12. Then, remove the waste using the combination plane creating the shoulder first

13. Remove more waste with successive passes of the combination plane

14. Finally, use the round moulding planes to refine the profile

15. If you do not have a combination plane – remove the bulk of the waste with the jack plane, creating the shoulder with a saw kerf. Then with the 12mm round plane remove more of the waste. Switch to the next size plane refining the profile as you plane with the next largest plane. Final clean up can be achieved with increasingly finer sandpaper ending with 600 grit

Cutting the rebate on the sides

The sides have a 10 x 10mm rebate running the length – this is cut using the combination plane and a 10mm cutter – mark the edge to be rebated (it’s easy to get confused and plane the wrong piece!) How do I know this, you might ask…

16. I like to gauge the rebate with a marking knife as this will prevent any splintering if the grain is running the wrong way.
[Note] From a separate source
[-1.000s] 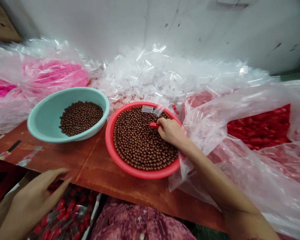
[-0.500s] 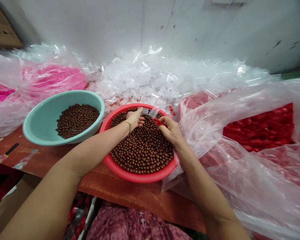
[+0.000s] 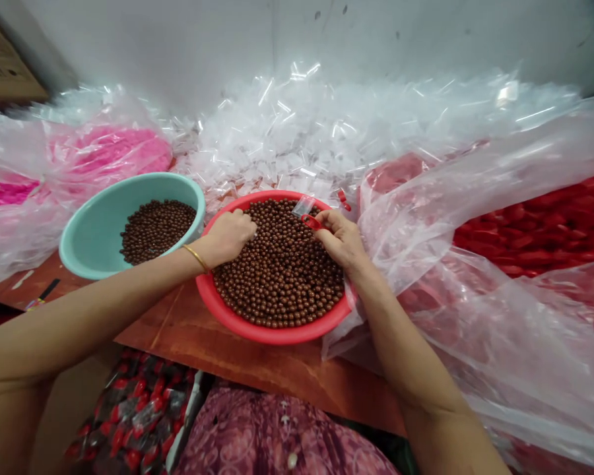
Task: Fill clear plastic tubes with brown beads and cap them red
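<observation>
My right hand (image 3: 341,239) pinches a red plastic piece with an oval loop (image 3: 311,222) over the right side of a red basin (image 3: 277,336). Just beyond that piece is a small clear plastic piece (image 3: 303,206); whether the two are joined I cannot tell. Small round brown balls (image 3: 277,284) fill much of the basin. Above the basin's left side, my left hand (image 3: 231,235) is closed, its fingers curled in. Whatever those fingers may hold is hidden.
Left of the red basin stands a turquoise basin (image 3: 86,234) with more brown balls. Clear plastic pieces (image 3: 277,138) are heaped along the wall. Plastic bags hold pink pieces (image 3: 113,152) and red pieces (image 3: 544,224). Below the table edge, a box holds red-and-clear items (image 3: 138,415).
My left hand has drawn back to the left, away from the clear pieces, and its fingers have closed. My right hand keeps hold of the red piece. The view has shifted slightly.
</observation>
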Demonstrator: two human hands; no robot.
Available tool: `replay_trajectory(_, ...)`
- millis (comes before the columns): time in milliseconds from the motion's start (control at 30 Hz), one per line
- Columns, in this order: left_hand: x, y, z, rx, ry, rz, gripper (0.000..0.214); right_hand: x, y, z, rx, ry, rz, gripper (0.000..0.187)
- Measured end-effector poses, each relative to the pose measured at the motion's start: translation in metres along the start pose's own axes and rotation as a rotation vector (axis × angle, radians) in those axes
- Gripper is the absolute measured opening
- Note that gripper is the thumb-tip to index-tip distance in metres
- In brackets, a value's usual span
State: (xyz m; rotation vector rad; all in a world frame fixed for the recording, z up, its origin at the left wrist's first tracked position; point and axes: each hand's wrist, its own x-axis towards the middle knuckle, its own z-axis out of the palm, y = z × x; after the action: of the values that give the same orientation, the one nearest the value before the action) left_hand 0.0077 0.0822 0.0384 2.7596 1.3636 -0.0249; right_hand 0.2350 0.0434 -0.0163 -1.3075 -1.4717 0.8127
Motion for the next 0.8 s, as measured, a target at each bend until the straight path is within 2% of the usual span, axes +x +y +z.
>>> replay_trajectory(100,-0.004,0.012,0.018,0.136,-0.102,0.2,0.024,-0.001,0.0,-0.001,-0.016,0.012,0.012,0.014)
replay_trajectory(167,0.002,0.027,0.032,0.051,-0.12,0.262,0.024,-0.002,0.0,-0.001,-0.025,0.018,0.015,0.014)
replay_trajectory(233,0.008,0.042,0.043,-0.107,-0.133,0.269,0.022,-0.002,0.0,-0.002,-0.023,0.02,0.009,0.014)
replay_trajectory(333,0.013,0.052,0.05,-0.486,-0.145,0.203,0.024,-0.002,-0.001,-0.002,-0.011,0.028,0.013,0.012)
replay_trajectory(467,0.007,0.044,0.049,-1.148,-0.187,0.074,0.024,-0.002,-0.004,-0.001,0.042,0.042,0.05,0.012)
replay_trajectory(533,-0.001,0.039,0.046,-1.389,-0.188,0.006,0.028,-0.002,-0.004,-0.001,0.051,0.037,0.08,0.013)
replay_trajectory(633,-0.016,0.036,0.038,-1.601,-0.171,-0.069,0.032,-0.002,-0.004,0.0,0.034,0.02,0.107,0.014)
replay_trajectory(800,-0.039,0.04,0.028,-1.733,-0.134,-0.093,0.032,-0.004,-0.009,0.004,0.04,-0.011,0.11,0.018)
Using the combination plane, adjust the depth stop to 10mm. Start at the end farthest from you and plane working back towards yourself. This prevents the cutter from removing too much wood and potentially splitting out large chips. At some point you will be going against the grain, in this case the sharper the cutter and the finer the cuts the better

Face plate groove
The clock’s faceplate is housed in grooves on the sides and top. The grooves can be cut with the combination plane as they are open at the top – alternatively, use the method described earlier.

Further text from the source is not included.